My interest to search out female African-American authors has been a long-time, though neglected wish, to know more about their contributions to and role in the literary world. Writers Quote Wednesday 2015 has helped me to fulfill this wish and for this I am grateful.
Larsen, a fiction novelist, is the first African-American female author to win a Guggenheim Fellowship.
In her short-lived career, she published:
- Two BooksPassingQuicksand; and
- Four StoriesFreedomQuicksand
- The Wrong Man
Charles Larson, edited Larsen’s literary works; and, published the book, “The Complete Fiction of Nella Larsen”; which, I am currently reading.
Her life story is a sad one — emotional abandonment by parents, controversial divorce, and accusations of plagiarism. The plagiarism allegations, in 1930, related to her last story, “Sanctuary”. Following this, she gave up writing and returned to her career as a nurse.
According to Black History Now,
“Her value to American literature is continually growing. Today, many critics consider her to be the greatest novelist of the Harlem Renaissance, and her work continues to be read nationally and internationally.”
Born on April 13, 1891, in Chicago, Illinois, Larsen died alone on March 30, 1964 in her New York Apartment.
6 thoughts on “Writer’s Quote Wednesday 2015k”
What a poor tortured soul! Do you know if the plagiarism was aimed at her because she was a black writer? I do love the quote. It is fitting and true. Thank you for sharing this fine author with us. My to read list is growing out of control! 🙂 ❤
Whether race was played a role is still a question that I have. Although, racial and cultural differences portrayed in the two works was used as an argument against the plagiarism charges.

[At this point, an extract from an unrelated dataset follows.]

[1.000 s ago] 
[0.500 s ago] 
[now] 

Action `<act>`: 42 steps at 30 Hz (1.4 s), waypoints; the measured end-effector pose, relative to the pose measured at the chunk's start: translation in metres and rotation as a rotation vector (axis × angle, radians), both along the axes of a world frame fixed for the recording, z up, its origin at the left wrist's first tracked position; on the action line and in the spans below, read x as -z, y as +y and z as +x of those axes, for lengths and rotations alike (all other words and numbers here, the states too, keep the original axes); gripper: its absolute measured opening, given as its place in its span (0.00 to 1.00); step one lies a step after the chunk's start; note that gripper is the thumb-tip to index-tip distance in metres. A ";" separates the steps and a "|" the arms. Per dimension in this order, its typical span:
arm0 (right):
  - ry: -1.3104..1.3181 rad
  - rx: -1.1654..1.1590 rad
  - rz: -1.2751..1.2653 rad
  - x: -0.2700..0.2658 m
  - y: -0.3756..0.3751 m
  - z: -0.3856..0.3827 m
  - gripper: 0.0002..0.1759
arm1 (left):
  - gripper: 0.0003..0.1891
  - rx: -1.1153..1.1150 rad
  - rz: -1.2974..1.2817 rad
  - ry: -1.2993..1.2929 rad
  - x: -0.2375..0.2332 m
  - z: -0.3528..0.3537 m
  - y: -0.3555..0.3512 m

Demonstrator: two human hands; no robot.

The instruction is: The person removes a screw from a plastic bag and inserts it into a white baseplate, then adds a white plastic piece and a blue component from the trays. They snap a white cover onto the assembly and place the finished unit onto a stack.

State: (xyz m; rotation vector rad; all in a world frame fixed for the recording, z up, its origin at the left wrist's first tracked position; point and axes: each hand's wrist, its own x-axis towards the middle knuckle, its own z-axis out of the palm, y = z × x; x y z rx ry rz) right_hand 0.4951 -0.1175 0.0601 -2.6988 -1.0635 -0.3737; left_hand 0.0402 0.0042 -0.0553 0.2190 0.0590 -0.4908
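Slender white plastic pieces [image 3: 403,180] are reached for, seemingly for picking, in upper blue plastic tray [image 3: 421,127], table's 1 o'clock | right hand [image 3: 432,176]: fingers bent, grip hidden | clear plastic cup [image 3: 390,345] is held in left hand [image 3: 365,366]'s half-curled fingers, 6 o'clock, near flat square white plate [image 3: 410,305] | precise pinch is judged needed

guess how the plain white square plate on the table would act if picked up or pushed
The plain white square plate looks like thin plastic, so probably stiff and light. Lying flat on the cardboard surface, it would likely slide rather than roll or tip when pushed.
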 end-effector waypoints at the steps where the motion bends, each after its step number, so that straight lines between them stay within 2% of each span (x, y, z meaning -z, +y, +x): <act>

Kelli A. Larson, University of St. Thomas, “Surviving the Taint of Plagiarism: Nella Larsen’s ‘Sanctuary” and Sheila Kaye-Smith’s ‘Mrs. Adis,” writes, “In recasting Kaye-Smith’s original tale of the trials of the British Class to depict the racial, social and economic barriers of the American South, Larsen engaged in a widely recognized literary mode particularly common to African-American theater of the period.”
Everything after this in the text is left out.